▶ What the exercise asks
Hunt through the lines below for the string "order" and copy each one that has it.

▶ Material provided
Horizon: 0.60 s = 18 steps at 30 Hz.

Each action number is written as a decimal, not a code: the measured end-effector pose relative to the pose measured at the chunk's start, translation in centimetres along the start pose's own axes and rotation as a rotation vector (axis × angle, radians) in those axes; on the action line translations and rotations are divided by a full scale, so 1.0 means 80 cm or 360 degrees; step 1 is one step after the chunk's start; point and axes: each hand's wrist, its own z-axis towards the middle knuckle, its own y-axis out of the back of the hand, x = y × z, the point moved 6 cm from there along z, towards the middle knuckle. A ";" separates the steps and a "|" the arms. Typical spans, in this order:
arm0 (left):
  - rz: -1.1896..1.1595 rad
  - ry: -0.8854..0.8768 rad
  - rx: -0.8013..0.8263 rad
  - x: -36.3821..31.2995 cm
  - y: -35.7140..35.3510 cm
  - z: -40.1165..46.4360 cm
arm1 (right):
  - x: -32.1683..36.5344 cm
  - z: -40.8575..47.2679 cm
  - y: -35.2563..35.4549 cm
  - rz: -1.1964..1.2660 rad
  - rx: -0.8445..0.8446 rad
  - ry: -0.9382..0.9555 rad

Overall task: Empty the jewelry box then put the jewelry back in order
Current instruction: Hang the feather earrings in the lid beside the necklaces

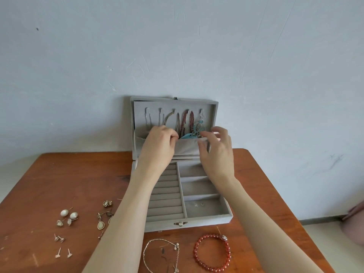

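The grey jewelry box point(208, 211) stands open in the middle of the wooden table point(59, 180), and its lid point(213, 115) leans upright against the pale blue wall point(177, 46). Several necklaces hang inside the lid: thin silver chains point(148, 117), a dark red beaded necklace point(188, 120), and a turquoise dangling piece point(198, 129). Their lower ends go into the fabric pocket point(187, 147) at the bottom of the lid.

The left hand point(159, 143) is at the upper edge of this pocket with curled fingers, and it seems to pinch something there, near the turquoise piece; what exactly it holds, I cannot tell. The right hand point(216, 150) is at the right end of the pocket, its fingers loosely spread and a little bent. The thumb lies on the pocket edge, but it grips nothing.

The lower tray has ring rolls on the left and three compartments on the right; the nearest compartment contains two very small items.

On the table, left of the box, lie two pearl earrings point(69, 214), several small studs point(63, 253) and drop earrings point(101, 223). In front of the box lie a thin silver bracelet point(149, 245) and a red beaded bracelet point(212, 252).
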 end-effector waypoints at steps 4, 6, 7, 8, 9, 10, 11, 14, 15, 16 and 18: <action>0.0115 0.0003 0.0014 0.003 0.006 0.000 | 0.002 -0.010 -0.009 -0.0410 0.0260 0.0294; 0.0142 -0.0035 0.0079 0.002 0.008 -0.005 | 0.001 -0.014 -0.006 -0.0430 0.0418 0.0267; 0.0149 -0.0069 0.0124 -0.001 0.010 -0.008 | 0.001 -0.017 -0.004 -0.0431 0.0512 0.0259; 0.0160 -0.0102 0.0181 -0.004 0.011 -0.011 | 0.002 -0.019 -0.001 -0.0422 0.0572 0.0259; 0.0183 -0.0128 0.0253 -0.007 0.013 -0.014 | 0.004 -0.021 0.003 -0.0408 0.0609 0.0258; 0.0221 -0.0151 0.0338 -0.010 0.015 -0.017 | 0.008 -0.024 0.007 -0.0390 0.0642 0.0248; 0.0268 -0.0173 0.0431 -0.014 0.018 -0.020 | 0.012 -0.027 0.011 -0.0376 0.0674 0.0238; 0.0379 -0.0202 0.0608 -0.022 0.037 -0.037 | 0.033 -0.039 0.017 -0.0386 0.0754 0.0251; 0.0402 -0.0201 0.0618 -0.023 0.047 -0.046 | 0.042 -0.044 0.018 -0.0381 0.0766 0.0268; 0.0421 -0.0208 0.0611 -0.022 0.059 -0.056 | 0.052 -0.050 0.018 -0.0365 0.0780 0.0285; 0.0455 -0.0208 0.0585 -0.013 0.084 -0.081 | 0.075 -0.063 0.013 -0.0315 0.0818 0.0325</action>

▶ Answer to this problem
Each action number is written as a decimal, not a code: the measured end-effector pose relative to the pose measured at the chunk's start, translation in centimetres along the start pose's own axes and rotation as a rotation vector (axis × angle, radians) in those axes; on the action line translations and rotations are divided by a full scale, so 1.0 means 80 cm or 360 degrees; step 1 is one step after the chunk's start; point and axes: each hand's wrist, its own z-axis towards the middle knuckle, its own y-axis out of the back of the hand, x = y × z, the point moved 6 cm from there along z, towards the middle knuckle. A ";" separates the steps and a "|" the arms. Typical spans, in this order:
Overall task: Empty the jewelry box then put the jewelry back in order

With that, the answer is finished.